Всё-таки испытывая некоторое неудобство от своего разоблачения, Гудин решил взять себе хотя бы бракованную банку.
Повертев её в руках и обнаружив щель – брак при закатке, он участливо обратился к Платону с наивно-глупым вопросом:
– «А в эту щёлку воздух не попадёт?».
– «А это как закачивать будешь!» – подколол Платон злоумышленника.
– «В целку то?!» – пошло сострила опьяневшая Марфа.
После этих слов Гудин слегка пошатнулся и сел.
– «Всё! Я в отрубях!» – отрешённо почти прошептал он.
– «Сблевал, что ли?!» – вдруг зло и бодро взвизгнула, приходящая в себя Марфа Ивановна.
– «Пойду, посижу немного в кабинете на диване!» – совсем упавшим голосом сообщил Гудин, покачиваясь, выходя в коридор и придерживаясь руками за дверной косяк.
– «Я смотрю, ты сегодня опять Гаврилычу толком и не ответил!

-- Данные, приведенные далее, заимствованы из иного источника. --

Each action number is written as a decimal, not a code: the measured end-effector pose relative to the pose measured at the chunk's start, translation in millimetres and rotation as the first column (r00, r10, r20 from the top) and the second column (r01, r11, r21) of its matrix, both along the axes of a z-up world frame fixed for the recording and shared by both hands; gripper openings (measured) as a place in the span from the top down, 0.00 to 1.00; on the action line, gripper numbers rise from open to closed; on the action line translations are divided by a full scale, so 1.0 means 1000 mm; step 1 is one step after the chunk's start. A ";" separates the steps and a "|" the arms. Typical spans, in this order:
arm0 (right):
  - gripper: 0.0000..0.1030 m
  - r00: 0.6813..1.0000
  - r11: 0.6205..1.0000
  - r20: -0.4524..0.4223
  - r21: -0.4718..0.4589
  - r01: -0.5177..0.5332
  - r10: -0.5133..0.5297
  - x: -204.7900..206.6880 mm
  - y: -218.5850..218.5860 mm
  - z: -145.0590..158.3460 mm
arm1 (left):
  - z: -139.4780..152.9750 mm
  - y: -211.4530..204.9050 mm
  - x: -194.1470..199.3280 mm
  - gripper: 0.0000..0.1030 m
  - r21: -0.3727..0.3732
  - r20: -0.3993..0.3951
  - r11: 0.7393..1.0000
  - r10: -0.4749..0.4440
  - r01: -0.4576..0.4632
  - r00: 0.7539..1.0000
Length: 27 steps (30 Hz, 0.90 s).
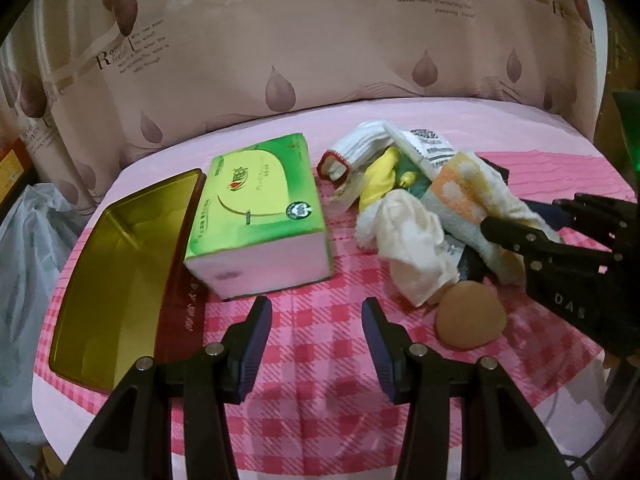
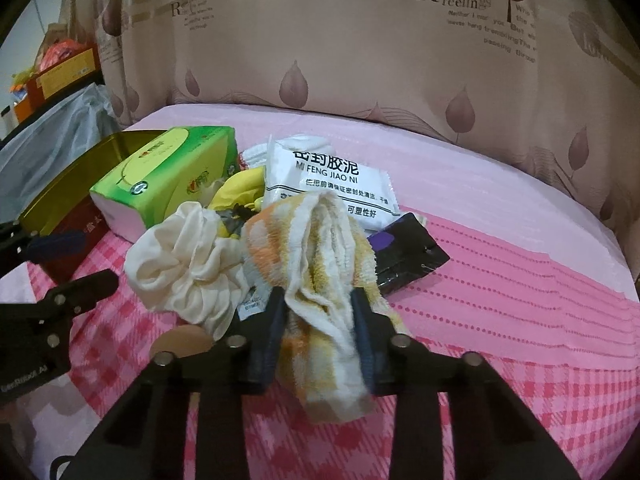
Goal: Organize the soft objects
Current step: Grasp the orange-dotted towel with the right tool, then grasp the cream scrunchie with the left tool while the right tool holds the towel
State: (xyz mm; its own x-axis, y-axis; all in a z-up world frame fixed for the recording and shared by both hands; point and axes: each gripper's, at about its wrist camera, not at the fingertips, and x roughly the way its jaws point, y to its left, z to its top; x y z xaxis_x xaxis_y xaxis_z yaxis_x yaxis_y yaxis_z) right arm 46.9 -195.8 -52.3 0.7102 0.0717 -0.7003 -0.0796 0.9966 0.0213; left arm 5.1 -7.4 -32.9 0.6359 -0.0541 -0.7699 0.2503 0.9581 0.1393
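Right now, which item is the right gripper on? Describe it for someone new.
On the pink checked tablecloth, find the pile right of the green tissue box. The right gripper pinches the towel there: fluffy terry, orange-yellow-white checks, unlike the plain cream cloth beside it.

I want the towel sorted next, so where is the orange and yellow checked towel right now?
The orange and yellow checked towel lies between the right gripper fingers, at the pile's near edge, beside the cream crumpled cloth.

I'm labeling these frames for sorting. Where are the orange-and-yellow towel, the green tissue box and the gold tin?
orange-and-yellow towel [image 2: 320, 240]: right wrist view, on its bunched folds above the right gripper [image 2: 320, 320].
green tissue box [image 1: 256, 188]: left wrist view, on its top face.
gold tin [image 1: 116, 264]: left wrist view, on its bare inside floor.
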 end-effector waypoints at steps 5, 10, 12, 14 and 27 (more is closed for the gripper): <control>0.88 1.000 1.000 -0.007 -0.003 0.010 -0.010 -0.013 -0.008 0.009 | 0.004 0.000 0.008 0.54 -0.029 -0.047 1.000 0.001 -0.002 0.999; 0.88 0.999 0.999 -0.010 0.027 0.037 -0.037 -0.030 -0.019 0.008 | 0.010 -0.007 0.015 0.54 -0.098 -0.079 0.994 -0.046 0.038 0.996; 0.88 0.999 0.998 -0.012 0.044 0.043 -0.042 -0.031 -0.022 0.007 | 0.013 -0.011 0.017 0.54 -0.135 -0.090 0.989 -0.069 0.056 0.994; 0.88 0.999 0.997 -0.014 0.060 0.045 -0.044 -0.031 -0.024 0.006 | 0.017 -0.014 0.018 0.54 -0.155 -0.090 0.986 -0.078 0.063 0.993; 0.88 0.999 0.993 -0.015 0.109 0.043 -0.042 -0.032 -0.029 0.006 | 0.020 -0.032 0.023 0.54 -0.219 -0.144 0.971 -0.129 0.095 0.981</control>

Сказал бы…» – вступила Марфа в роли болельщицы именинника.
– «Марф! Ну, только не сегодня! И вообще, что толку ему говорить, если он слышит только себя?! Я лучше про него скажу тебе, и мы вместе поржём! Ему от этого будет даже более неприятно!»

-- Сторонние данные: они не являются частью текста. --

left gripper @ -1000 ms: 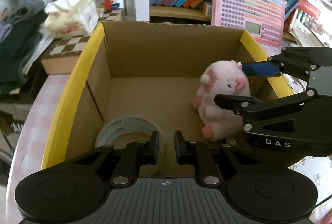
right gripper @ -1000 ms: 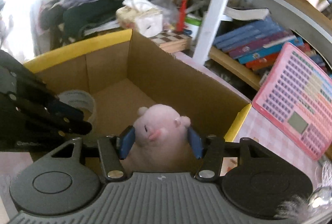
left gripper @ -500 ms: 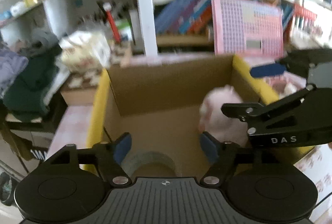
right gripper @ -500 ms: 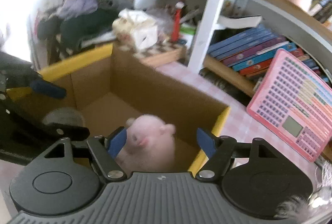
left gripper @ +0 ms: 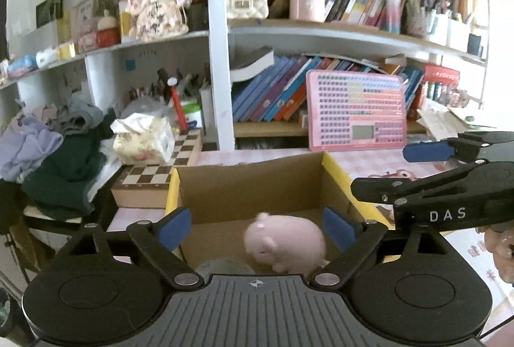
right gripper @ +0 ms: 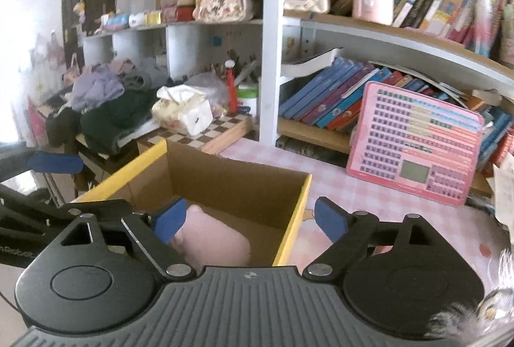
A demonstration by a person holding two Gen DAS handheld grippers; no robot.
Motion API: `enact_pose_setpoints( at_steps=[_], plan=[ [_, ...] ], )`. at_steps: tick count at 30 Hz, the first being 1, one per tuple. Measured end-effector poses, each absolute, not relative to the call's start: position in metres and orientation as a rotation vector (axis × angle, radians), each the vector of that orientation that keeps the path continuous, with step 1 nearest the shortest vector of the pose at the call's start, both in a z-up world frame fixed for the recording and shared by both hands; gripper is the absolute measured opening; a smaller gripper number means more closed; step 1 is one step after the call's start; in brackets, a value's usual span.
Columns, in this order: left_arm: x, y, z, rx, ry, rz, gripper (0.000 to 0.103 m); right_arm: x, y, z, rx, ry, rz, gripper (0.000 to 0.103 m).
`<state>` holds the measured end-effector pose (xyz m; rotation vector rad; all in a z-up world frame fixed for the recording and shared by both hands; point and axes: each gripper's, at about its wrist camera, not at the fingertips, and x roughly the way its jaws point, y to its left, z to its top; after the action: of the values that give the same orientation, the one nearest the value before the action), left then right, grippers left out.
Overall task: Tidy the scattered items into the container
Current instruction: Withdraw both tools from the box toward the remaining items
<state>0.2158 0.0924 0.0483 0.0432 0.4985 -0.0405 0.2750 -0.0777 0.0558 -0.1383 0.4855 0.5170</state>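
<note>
Pink plush pig [left gripper: 286, 242] lies loose in the cardboard box [left gripper: 250, 186], below both grippers; left gripper [left gripper: 257, 228] and right gripper [right gripper: 249, 218] are opening, holding nothing.

My left wrist camera looks forward and slightly down along its fingers, close above the cardboard box [left gripper: 257, 189]; my right wrist camera does likewise from the box's right side [right gripper: 237, 186]; both share the box, the pink plush [left gripper: 286, 242] inside, and the bookshelf [right gripper: 369, 48] at twelve o'clock.
</note>
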Motion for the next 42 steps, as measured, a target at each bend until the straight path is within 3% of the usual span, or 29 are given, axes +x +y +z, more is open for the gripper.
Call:
enact_pose_setpoints(
  at_steps=[23,42],
  plan=[
    [0.099,0.082,0.006,0.065,0.665,-0.058,0.096,0.116,-0.097,0.012,-0.167,0.596,0.208,0.091],
    [0.072,0.051,-0.024,0.099,0.802,-0.192,0.096,0.071,-0.121,-0.014,-0.08,0.733,0.113,0.094]
  ],
)
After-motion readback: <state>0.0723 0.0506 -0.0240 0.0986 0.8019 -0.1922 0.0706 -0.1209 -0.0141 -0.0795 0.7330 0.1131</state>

– «Ну, ты, какой-то… незлопамятный что ли?! Всё всем прощаешь!».
– «Да! Я стараюсь помнить только хорошее! Зачем вспоминать плохое и отравлять себе жизнь?! А насчёт прощения… чего с него, сирого и убогого взять-то?! Как говориться, бог простит…, если захочет!».
Дабы потом не иметь угрызений совести, Платону пришлось проводить своего постоянного vis-à-vis по пререканиям и шуткам до метро, к тому же им было по-пути.

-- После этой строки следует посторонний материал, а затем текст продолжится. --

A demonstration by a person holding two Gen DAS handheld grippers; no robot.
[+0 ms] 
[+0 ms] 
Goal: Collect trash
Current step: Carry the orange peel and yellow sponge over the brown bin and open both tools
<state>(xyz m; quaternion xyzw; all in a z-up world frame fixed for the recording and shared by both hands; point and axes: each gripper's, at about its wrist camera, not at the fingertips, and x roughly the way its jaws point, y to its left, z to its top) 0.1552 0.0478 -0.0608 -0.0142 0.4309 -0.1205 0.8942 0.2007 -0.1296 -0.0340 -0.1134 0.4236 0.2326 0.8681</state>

Так весело и непринуждённо был отмечен юбилей Платона на работе.
Но вот подошло воскресенье 19 января 2004 года.
Ещё накануне утром Платон со своим семейством прибыл на квартиру Варвары и Егора, где началась интенсивная подготовка к торжеству.
После утренних и полуденных закупок всего необходимого всем большим семейством, женщины, конечно, оккупировали кухню для подготовки всяческих яств, а свояки, как обычно, засели в генеральском кабинете для душевной беседы и тренировки организмов к завтрашним перегрузкам.
К этому времени Егор, измождённый пошатнувшимся здоровьем, почти бросил пить и курить. Но сейчас было совсем другое, можно было себе позволить разок по-маленькой.
Платон очень соскучился по общению с Егором – этим уникальным юмористом и просто хохмачом. Их всегда взаимно тянуло друг к другу, несмотря на многие различия. Видимо сказывались близость и родство их душ.
По инерции включили телевизор. Но вскоре навязчивая реклама вывела хозяина дома из себя.
Невольно прослушав достоинства стирального порошка «Ваниш», Егор, нажимая кнопку пульта дистанционного управления и убирая звук, задумчиво изрёк:
– «Да! Ваниш, хрен обманешь!».
Внезапно зачем-то вошедшая в кабинет Ксения, увидев по молчащему телевизору продолжение рекламной паузы, и поняв отношение к ней близких мужчин, добавила перцу в обсуждение, у всех навязшего на зубах народного вопроса:
– «Современная реклама – это сплошная ротожопия и Вау-мышление!».
– «Человеку обычно свойственно придумывать и говорить различные глупости и самому же в них верить!» – философски дополнил муж.